You seem to attract assholes.
I wonder why.
You almost got that right - I don't run away from assholes. That's how the whole Scott Abraham thing got so bad - so bad that I made a point of bringing it up during job interviews, just in case they were going to do an online history search. I guess it is no longer unusual for people to be the target of internet assholes, but in 2000 or so it was just a beginning thing.
Brief history - I had internet access at work starting around 1992 - SAIC had an early www page associated with their support of San Diego Yacht Club's America's Cup defense (executives of the company who were SDYC members gave so much money to the defense that we got to have the actual Cup in its plexiglass traveling case at the annual stockholders meeting and other employee meetings for a couple of years). In 1996 Cox Cable started offering internet access in Poway where we lived and I was one of the first to sign up. One of the first things I did online was to look up skiing resources, and I discovered the usenet group rec.skiing.alpine. Usenet is a peer-to-peer communication linkage founded about 1980 that allowed users email-like communication grouped in common-interest hierarchies, leading to groups with names like comp.software or sci.physics. Most users were located at universities (and had email and usenet addresses that ended in .edu), government labs (.gov), military installations (.mil), or private companies with government/military contracts that benefitted from or required the connection (.com). Naturally the users also developed spare time newsgroups, which led to the rec.* groups. and rec.skiing had been around for about 10 years by the time I got a home connection (Cox's first home service was cleverly called @Home) and had already had establishment votes for subgroups like rec.skiing.alpine, rec.skiing.nordic, and rec.skiing.snowboard.

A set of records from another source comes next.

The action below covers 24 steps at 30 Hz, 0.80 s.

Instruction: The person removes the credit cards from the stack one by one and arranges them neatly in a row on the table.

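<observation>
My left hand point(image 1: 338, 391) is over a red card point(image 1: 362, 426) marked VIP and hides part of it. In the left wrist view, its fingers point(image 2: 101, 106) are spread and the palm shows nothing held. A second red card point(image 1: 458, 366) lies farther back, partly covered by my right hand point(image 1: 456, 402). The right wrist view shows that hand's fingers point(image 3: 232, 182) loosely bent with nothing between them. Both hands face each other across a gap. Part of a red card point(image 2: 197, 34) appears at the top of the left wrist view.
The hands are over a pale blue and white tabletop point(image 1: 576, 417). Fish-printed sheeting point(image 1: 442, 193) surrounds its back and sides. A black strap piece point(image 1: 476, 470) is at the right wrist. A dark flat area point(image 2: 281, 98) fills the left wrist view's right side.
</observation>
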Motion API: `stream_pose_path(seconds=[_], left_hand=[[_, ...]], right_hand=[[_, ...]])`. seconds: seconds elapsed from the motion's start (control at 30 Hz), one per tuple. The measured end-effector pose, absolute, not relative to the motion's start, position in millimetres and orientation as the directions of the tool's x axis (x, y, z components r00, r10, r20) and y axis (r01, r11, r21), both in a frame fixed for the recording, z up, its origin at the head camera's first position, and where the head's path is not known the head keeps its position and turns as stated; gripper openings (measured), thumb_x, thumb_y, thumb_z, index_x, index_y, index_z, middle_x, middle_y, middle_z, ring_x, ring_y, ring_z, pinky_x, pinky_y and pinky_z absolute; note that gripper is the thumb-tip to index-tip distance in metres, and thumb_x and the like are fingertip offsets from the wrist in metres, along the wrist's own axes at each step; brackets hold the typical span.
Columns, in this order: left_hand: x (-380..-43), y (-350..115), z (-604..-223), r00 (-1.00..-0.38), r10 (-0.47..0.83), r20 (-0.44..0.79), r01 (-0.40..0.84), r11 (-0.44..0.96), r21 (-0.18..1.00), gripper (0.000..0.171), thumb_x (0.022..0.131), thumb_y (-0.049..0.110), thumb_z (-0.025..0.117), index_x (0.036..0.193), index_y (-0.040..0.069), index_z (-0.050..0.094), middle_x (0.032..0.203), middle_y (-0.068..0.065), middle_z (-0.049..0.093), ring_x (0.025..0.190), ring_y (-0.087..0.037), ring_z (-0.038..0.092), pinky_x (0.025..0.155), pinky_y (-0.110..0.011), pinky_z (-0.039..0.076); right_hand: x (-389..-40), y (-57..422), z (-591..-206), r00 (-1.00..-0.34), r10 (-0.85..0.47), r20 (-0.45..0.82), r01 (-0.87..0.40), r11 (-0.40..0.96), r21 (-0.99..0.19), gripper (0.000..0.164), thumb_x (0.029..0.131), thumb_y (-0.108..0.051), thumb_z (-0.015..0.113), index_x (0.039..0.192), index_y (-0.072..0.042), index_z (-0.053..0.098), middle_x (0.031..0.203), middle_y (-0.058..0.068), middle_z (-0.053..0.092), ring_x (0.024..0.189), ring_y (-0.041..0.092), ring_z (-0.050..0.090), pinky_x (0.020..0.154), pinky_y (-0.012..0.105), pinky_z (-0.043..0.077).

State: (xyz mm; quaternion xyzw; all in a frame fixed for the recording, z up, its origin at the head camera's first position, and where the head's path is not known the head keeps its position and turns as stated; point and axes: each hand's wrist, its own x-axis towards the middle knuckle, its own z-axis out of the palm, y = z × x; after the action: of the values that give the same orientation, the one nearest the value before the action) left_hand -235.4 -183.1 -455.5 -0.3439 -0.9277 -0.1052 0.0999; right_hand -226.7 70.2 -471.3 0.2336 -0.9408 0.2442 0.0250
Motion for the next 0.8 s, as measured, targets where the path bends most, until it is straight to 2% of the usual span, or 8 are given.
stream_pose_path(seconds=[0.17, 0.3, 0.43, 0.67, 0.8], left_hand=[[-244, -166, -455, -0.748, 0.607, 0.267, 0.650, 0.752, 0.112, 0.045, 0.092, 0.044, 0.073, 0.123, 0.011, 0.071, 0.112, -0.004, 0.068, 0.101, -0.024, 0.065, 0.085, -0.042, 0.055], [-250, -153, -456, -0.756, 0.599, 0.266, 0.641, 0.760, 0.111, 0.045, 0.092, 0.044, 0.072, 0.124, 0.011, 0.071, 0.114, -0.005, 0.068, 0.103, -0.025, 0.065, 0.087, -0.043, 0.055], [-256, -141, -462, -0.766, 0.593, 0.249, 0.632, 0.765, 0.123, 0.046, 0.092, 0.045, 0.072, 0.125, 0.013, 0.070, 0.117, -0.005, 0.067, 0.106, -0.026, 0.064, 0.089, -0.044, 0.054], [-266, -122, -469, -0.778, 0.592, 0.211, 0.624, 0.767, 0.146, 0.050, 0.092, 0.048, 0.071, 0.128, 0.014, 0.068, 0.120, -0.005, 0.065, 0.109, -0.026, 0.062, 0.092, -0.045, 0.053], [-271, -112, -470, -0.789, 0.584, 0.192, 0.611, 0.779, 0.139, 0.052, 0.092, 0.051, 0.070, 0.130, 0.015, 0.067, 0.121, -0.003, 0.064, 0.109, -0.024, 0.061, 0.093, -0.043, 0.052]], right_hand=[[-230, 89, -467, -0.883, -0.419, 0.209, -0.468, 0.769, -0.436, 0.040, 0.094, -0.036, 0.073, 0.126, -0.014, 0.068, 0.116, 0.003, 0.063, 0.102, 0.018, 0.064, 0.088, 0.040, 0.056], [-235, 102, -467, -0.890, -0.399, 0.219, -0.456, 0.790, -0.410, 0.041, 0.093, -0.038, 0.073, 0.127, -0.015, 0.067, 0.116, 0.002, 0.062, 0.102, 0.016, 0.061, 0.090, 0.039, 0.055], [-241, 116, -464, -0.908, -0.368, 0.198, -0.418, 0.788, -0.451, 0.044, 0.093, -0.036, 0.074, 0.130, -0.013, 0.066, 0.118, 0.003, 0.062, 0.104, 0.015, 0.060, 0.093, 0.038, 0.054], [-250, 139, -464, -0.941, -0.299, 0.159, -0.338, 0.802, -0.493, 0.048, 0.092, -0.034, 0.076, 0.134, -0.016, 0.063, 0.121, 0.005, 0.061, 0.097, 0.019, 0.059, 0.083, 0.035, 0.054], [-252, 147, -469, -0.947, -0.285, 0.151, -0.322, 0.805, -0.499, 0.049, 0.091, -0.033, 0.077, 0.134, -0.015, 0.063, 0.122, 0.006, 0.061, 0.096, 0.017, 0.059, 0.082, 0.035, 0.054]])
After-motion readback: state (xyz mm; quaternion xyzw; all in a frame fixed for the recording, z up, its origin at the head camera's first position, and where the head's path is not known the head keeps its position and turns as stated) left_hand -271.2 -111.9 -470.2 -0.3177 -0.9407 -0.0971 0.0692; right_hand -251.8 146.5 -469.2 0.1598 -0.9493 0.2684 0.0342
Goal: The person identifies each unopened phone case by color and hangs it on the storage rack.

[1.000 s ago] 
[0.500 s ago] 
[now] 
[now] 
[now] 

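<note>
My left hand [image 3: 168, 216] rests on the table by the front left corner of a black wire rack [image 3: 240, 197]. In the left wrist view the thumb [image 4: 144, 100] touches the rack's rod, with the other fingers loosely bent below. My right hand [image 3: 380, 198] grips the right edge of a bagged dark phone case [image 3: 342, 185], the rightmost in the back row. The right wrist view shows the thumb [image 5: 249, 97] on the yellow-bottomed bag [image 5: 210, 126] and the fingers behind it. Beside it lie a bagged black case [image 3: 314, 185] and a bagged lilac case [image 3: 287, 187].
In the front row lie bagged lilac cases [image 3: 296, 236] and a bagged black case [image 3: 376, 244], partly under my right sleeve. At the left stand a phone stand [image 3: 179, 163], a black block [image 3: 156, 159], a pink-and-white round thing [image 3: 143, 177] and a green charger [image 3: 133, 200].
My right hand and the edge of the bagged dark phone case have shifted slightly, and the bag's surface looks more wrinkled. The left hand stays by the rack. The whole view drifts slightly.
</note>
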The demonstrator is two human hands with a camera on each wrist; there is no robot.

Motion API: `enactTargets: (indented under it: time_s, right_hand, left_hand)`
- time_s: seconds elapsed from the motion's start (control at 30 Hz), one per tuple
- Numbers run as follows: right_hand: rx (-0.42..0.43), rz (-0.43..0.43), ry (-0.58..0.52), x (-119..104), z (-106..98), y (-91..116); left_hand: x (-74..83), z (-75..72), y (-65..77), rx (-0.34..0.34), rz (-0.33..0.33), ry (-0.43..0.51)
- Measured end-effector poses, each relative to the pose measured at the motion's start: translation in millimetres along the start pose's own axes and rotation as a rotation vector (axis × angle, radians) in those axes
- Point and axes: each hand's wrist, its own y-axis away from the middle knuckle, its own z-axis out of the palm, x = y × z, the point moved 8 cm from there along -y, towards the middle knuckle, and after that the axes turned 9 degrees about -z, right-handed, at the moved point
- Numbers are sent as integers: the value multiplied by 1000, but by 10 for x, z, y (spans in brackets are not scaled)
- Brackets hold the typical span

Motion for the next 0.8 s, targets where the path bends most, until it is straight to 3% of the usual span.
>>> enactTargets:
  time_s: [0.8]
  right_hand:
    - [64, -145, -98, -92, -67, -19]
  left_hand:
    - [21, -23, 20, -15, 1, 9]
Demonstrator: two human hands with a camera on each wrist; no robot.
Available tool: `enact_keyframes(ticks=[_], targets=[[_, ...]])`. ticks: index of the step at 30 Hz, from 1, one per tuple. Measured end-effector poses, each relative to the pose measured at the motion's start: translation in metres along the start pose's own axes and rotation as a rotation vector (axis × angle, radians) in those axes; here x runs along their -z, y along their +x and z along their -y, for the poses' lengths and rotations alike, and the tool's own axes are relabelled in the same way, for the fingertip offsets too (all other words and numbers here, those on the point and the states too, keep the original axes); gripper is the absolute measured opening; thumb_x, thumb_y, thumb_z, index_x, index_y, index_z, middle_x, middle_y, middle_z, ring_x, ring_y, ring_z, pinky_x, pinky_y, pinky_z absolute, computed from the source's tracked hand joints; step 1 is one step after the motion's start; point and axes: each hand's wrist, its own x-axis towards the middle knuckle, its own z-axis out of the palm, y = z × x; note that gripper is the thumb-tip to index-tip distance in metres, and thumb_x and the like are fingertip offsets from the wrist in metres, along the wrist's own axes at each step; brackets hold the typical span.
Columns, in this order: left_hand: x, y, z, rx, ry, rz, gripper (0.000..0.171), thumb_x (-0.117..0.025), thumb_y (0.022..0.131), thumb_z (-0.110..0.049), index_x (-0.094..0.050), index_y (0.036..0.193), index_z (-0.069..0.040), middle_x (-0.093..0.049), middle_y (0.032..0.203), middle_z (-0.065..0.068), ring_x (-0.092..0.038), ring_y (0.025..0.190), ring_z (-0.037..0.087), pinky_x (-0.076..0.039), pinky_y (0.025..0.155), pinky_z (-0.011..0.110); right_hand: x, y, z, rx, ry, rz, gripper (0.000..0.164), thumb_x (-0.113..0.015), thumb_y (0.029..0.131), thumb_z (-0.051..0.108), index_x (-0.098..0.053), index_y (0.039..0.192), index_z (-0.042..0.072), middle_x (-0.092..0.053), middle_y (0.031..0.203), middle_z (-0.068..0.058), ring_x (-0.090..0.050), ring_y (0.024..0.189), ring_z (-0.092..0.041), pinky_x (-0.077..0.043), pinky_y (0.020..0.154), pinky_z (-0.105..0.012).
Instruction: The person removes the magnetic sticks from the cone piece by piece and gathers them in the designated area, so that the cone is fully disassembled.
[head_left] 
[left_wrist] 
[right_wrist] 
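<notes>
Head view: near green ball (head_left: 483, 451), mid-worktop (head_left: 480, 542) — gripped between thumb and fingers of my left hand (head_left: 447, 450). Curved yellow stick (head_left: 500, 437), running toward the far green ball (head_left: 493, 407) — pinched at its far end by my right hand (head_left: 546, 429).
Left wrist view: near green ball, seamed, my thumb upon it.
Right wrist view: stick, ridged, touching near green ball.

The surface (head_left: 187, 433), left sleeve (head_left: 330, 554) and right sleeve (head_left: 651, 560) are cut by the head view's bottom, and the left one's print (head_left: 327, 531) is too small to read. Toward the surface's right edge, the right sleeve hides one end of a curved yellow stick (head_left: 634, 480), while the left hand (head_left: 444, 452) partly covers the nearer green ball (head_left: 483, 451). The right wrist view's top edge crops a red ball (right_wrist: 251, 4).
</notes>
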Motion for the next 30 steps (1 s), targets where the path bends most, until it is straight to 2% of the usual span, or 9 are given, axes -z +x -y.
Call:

Anyway -- the company that provided email and newsgroup services to Cox, @Home.com, went bankrupt after a couple of years so Cox reconfigured its email service as an in-house function. As a result, I lost connection to all Usenet groups for a time, until my sister-in-law, who was a customer service rep for Cox, came to visit near Christmas 1999. She asked me how I liked the service, and when I told her about the loss of connection to usenet she sat down at my keyboard and had me hooked up within a few minutes. Hoo boy! - 1999 had been a big bad year for RSA - because of an incident at Whistler Ski Resort in British Columbia, the group had more or less split into 2 factions - those who supported Scott Abraham (then working as the moderator of K2 Skis web page) and an Australian ski instructor named Anthea Kerrison in an argument over free lift tickets to an obscure Canadian ski resort. Those like me who stumbled in late and tried to mediate things back to the happy community it had once been were quickly swept by SA into the enemy camp. During my absence from the group, things had gotten so bad that people on both sides had been fired from their jobs for abusing their company computer connections, online threats of violence had been posted, SA had brought in a semi-retired lawyer friend Bert Hoff, and the Seattle Police had launched an effort to mediate (SA and BH lived in Seattle, as did some of the other participants). Both sides filed for restraining orders in a Seattle court, and the judge after hearing bioth sides's arguments, ordered SA to stay off usenet and other public computer connections for a year - the first time that had ever happened. SA didn't even slow down - he created several online alternate identities (like Bob Aloobob) who "supported" SA's position in a way that was transparent to anyone who had been paying attention. Totally by accident, in a response to one of my rsa posts after SA's year-long banishment had expired, he admitted being the author of one of the messages I was quoting - one that had been posted by Bob during the period of SA's legal banishment, thus putting him at risk of legal punishment. I ended up being one of SA's online enemies, which after a while became a daily recreation fr both of us - thus the warning to any prospective employer.